▶ EXERCISE INSTRUCTIONS: Reproduce precisely the lines of the listing below, starting with the line that contains "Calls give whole" and stopping after the line that contains "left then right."; include nothing else.

▶ DATA RECORDS:

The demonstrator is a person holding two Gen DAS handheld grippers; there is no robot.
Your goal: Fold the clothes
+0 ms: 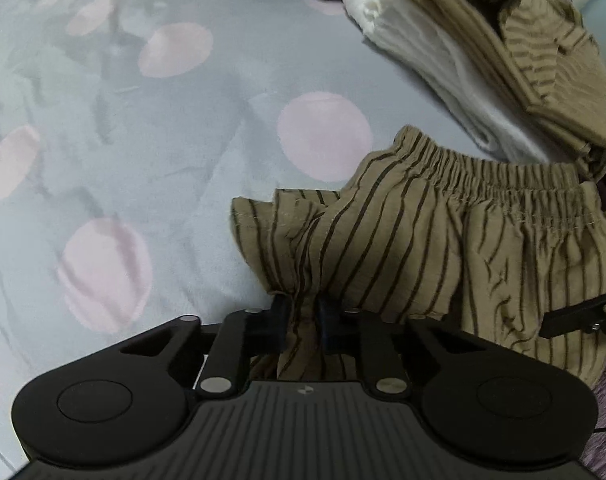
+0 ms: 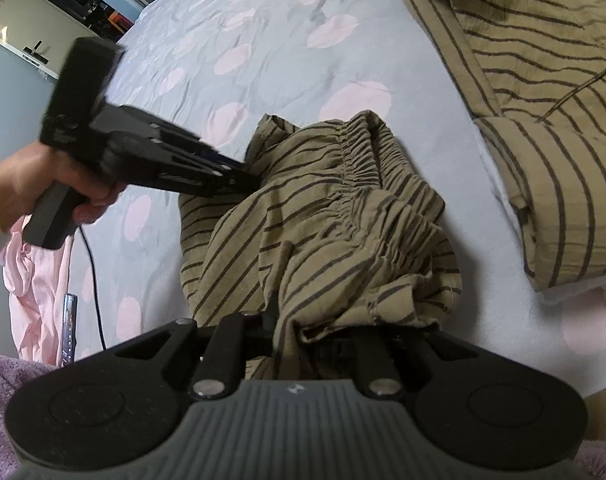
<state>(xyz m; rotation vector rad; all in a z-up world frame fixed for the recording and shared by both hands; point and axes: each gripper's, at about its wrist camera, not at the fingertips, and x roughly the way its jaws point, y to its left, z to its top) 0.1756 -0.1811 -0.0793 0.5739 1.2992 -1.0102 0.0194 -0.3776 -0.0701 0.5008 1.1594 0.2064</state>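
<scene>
Going L to R across the bed (image 2: 263, 12), w/ its grey sheet and pink dots.

Far L in the right wrist view: a pink garment (image 2: 35, 292) lies bunched at the bed's edge, not folded, w/ a dark cable (image 2: 93, 280) running beside it. A person's hand (image 2: 63, 184) holds the left gripper (image 2: 255, 180), which reaches in from the L to the striped shorts (image 2: 323, 220). In its own view the left gripper (image 1: 305, 316) has its fingers (image 1: 281, 320) nearly together, pinching a bunched fold of the shorts' (image 1: 423, 240) fabric; cloth sits squeezed between them.

Middle: the shorts are tan w/ dark stripes, elastic waistband gathered on top, and lie crumpled in a heap on the sheet. No flat lay, no crease yet.

Lower middle, right wrist view: the right gripper (image 2: 315, 332) is also closed down narrow on another bunch of the same shorts, near a hem edge; cloth drapes over the fingers so the pads themselves are mostly hidden.

R: a matching striped top (image 2: 543, 120) lies folded and flat, resting on a folded white item (image 1: 423, 60). That pile looks finished.

Progress, as a judgement: at least 2 pieces done, shorts only just gripped at 2 points, so they prob need lifting, spreading and folding. Pink piece remains after that. Roughly halfway, maybe a bit more.
</scene>
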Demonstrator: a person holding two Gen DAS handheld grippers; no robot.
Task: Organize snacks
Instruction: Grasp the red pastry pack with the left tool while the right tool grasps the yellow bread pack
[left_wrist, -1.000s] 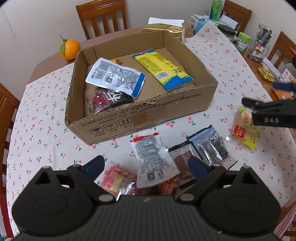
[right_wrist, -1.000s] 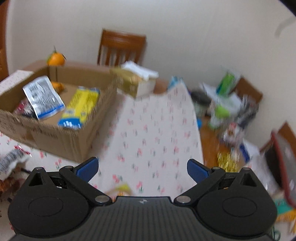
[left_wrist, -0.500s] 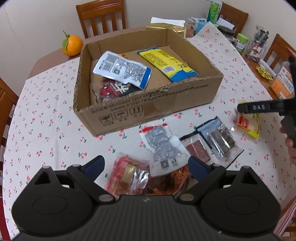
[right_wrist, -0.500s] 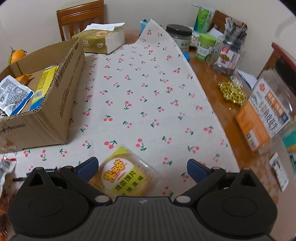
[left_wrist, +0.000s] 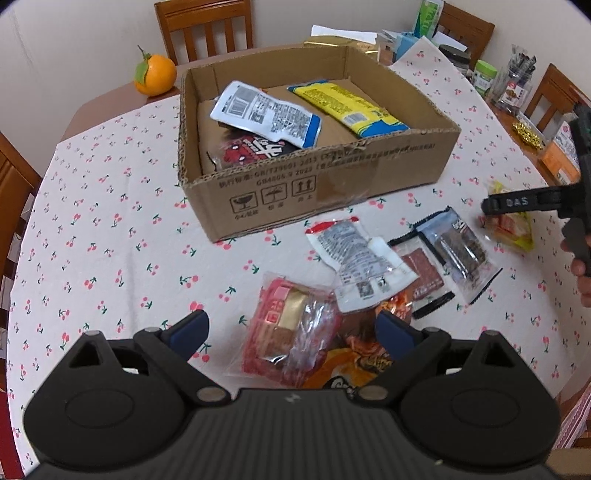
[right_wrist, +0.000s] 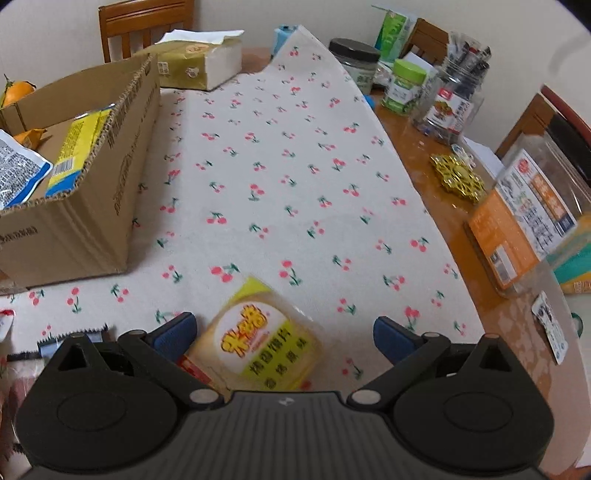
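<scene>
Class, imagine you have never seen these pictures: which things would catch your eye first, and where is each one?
The open cardboard box mid-table stands out, with a yellow packet and a white-and-blue pouch inside. In front of it, loose snack packets lie scattered on the cherry-print tablecloth. The right tongs, open, straddle a yellow rice cracker pack, and an orange sits behind the box.

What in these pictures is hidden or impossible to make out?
- Left view: orange packet, mostly under other snacks and the left hand-held gripper.
- Left view: red-black packet in the box, half covered by the white pouch.
- Right view: yellow snack, near end behind the right hand-held gripper.
</scene>
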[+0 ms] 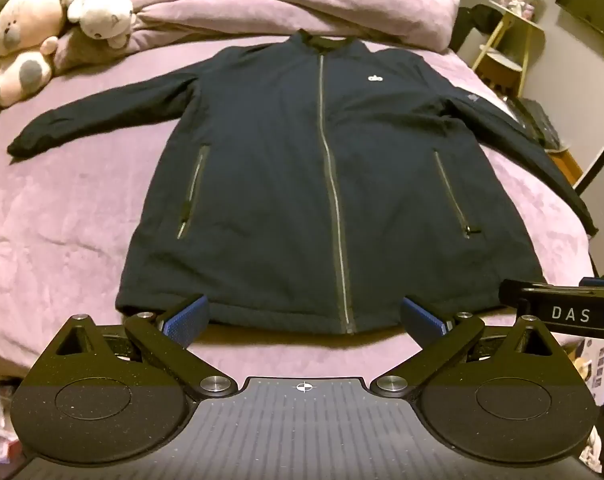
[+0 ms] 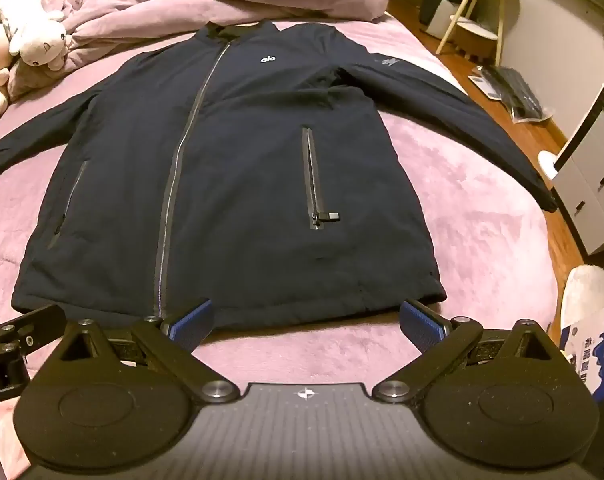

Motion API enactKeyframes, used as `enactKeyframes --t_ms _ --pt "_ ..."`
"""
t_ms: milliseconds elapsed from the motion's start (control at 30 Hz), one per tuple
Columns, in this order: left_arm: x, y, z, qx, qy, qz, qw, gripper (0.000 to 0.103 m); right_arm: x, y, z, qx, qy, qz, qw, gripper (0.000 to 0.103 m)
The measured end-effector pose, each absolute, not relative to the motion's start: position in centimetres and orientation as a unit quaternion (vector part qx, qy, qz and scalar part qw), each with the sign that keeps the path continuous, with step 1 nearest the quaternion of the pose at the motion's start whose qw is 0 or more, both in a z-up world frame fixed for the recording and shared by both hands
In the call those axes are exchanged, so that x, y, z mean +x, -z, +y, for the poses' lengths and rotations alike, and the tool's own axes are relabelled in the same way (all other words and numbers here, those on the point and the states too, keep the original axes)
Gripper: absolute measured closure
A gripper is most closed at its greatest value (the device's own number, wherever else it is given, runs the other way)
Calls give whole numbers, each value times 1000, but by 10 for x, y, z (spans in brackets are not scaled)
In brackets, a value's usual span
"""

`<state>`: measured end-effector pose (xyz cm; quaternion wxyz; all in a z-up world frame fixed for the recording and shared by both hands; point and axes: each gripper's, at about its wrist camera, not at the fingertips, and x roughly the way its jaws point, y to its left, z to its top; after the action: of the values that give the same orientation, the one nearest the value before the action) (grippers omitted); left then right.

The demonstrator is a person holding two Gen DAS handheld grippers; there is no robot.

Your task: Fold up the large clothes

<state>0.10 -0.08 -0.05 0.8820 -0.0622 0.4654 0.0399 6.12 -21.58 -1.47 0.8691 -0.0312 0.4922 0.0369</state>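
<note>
The left gripper (image 1: 304, 316) holds its jaws spread wide and empty, just short of the hem of the dark jacket (image 1: 302, 168). The right gripper (image 2: 306, 318) is likewise spread and empty at the same hem. Beyond both, the jacket lies flat and zipped on the pink bed (image 2: 482, 216), sleeves out. Farther off are a rumpled duvet (image 1: 286, 4) and plush toys (image 1: 34, 40).

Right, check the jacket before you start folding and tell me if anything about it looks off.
Mostly fine: the jacket lies flat and zipped on the bed. One oddity: its right-hand sleeve runs past the mattress edge, cuff hanging off, while the other sleeve rests fully on the bed.
</note>
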Motion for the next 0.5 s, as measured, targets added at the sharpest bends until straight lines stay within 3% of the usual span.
enactKeyframes --t_ms 500 --pt "3 3 -2 -64 -41 466 881 0 61 18 -215 -36 -32 493 869 4"
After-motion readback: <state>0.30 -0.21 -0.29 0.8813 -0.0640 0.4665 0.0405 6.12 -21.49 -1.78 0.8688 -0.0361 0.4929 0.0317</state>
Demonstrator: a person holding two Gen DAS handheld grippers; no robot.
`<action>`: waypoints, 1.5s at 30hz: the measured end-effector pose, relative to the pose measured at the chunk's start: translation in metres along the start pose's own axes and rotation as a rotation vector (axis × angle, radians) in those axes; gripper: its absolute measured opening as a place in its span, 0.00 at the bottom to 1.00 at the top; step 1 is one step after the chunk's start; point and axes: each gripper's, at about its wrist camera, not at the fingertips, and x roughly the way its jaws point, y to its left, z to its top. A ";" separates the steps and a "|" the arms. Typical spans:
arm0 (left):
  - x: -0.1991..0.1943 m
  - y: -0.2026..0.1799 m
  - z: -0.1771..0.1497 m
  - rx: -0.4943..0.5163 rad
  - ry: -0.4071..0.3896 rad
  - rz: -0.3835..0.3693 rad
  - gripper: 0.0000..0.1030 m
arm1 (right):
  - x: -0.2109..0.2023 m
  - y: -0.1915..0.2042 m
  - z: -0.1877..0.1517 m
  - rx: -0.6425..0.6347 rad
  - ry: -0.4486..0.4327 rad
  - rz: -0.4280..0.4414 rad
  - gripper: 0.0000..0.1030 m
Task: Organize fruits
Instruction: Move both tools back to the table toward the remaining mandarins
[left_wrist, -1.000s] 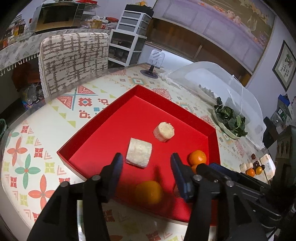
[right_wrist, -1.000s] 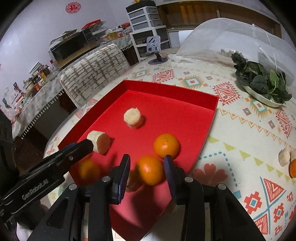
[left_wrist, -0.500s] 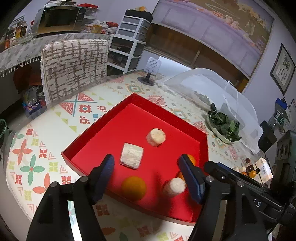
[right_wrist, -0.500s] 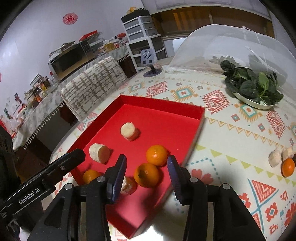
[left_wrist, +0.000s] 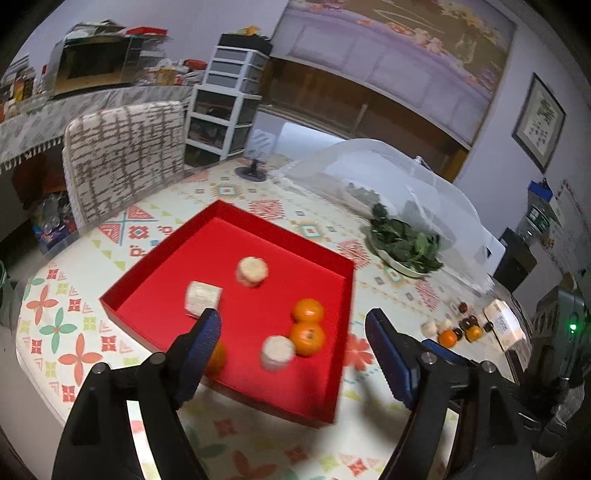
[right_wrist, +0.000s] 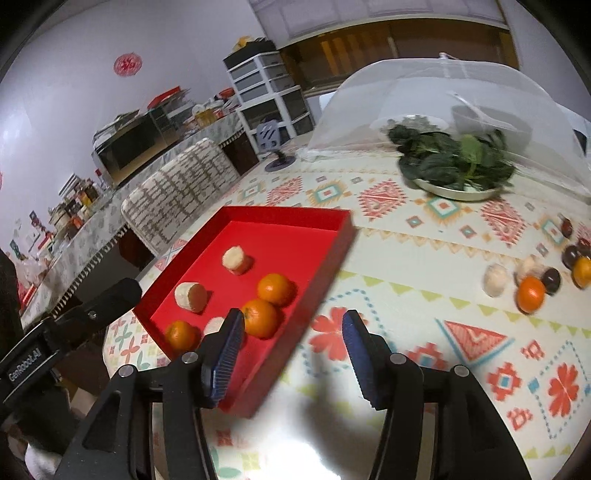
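Note:
A red tray (left_wrist: 229, 218) (right_wrist: 288, 214) on the patterned table holds three oranges (left_wrist: 308, 311) (right_wrist: 260, 317) and three white banana pieces (left_wrist: 252, 271) (right_wrist: 191, 296). My left gripper (left_wrist: 293, 339) is open and empty, raised above the tray's near right part. My right gripper (right_wrist: 293, 334) is open and empty, above the tray's right edge. More fruit lies loose on the table to the right: oranges (right_wrist: 530, 294) (left_wrist: 448, 338), white pieces (right_wrist: 495, 279) and dark round fruits (right_wrist: 551, 279).
A plate of leafy greens (right_wrist: 456, 162) (left_wrist: 404, 245) stands beside a clear mesh food cover (right_wrist: 424, 96). A small fan (right_wrist: 275, 142) stands at the table's far edge. A patterned chair (left_wrist: 125, 151) is at the left side. A white box (left_wrist: 504, 323) lies near the loose fruit.
Both grippers have opened wider, risen and drawn back to the right. The orange that was between the right gripper's fingers and a banana piece now lie free in the tray.

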 end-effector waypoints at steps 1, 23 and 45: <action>-0.002 -0.008 -0.002 0.014 -0.002 -0.004 0.78 | -0.004 -0.004 -0.001 0.005 -0.005 -0.004 0.59; 0.026 -0.104 -0.036 0.178 0.081 -0.062 0.78 | -0.072 -0.161 -0.031 0.221 -0.063 -0.158 0.63; 0.109 -0.173 -0.052 0.353 0.217 -0.148 0.78 | -0.067 -0.247 -0.006 0.269 -0.052 -0.316 0.63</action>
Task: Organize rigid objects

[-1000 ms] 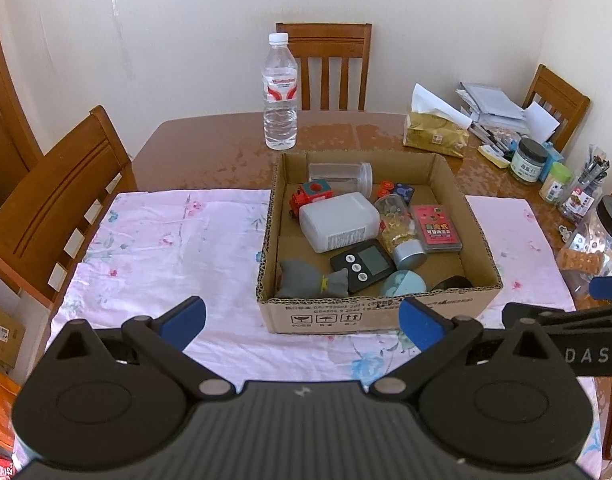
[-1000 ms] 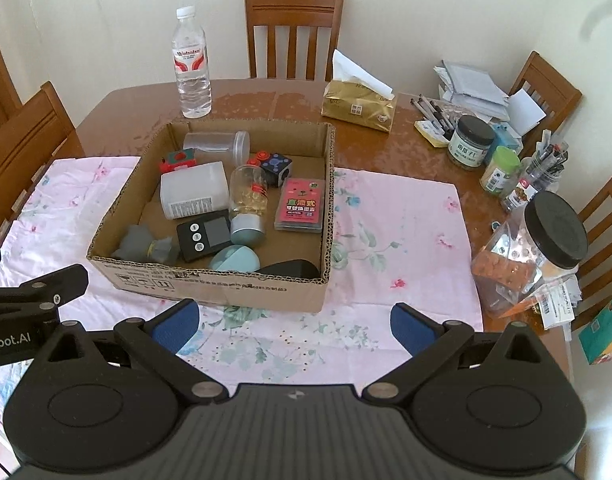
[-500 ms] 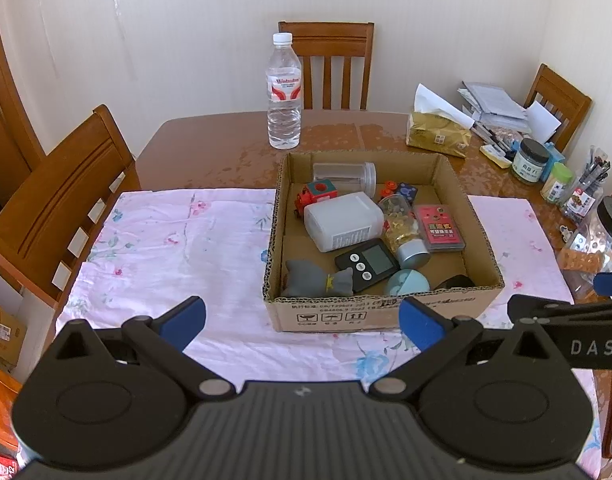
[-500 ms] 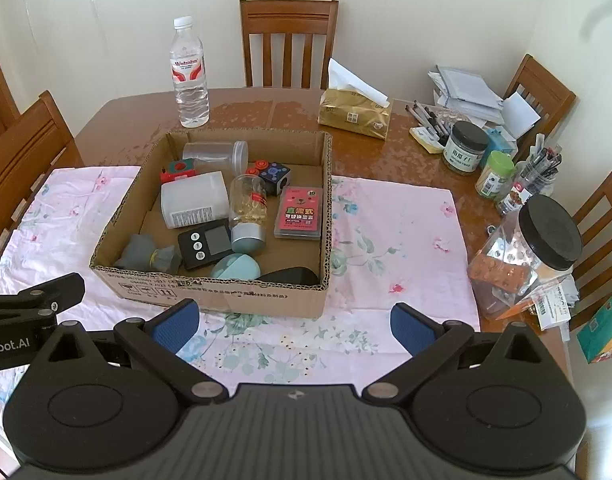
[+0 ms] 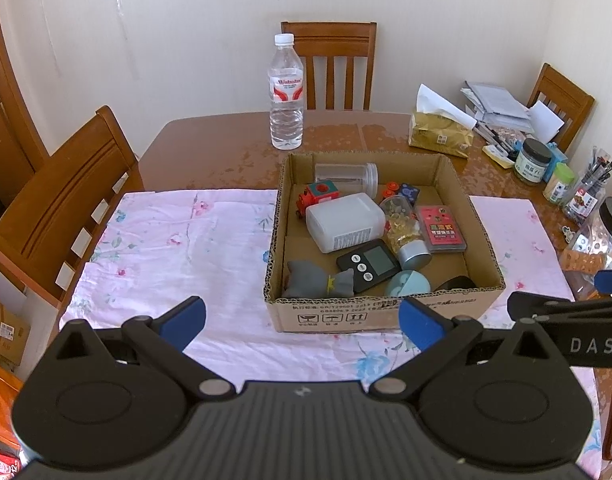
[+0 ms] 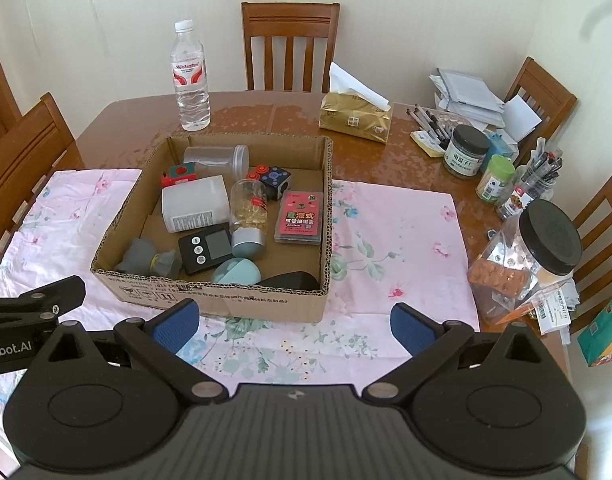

▶ RESPONSE:
Calls give whole numbers, each value times 1000, but by 10 for x, y, z (spans in brackets are not scaled)
In brackets, a value's usual span
"""

`<state>`: measured end-effector pose (xyz cm; quaternion wxyz; all in a z-up world frame fixed for the recording and shared by both hands; point and axes: each gripper's, at about its wrist camera, not at the fingertips, and x roughly the way its jaws point, y to its left, z to its top; after the action: of the values that give the same orientation, the one nearest the value before the action) (grippers omitted); left then right.

The work on this exercise has been finished.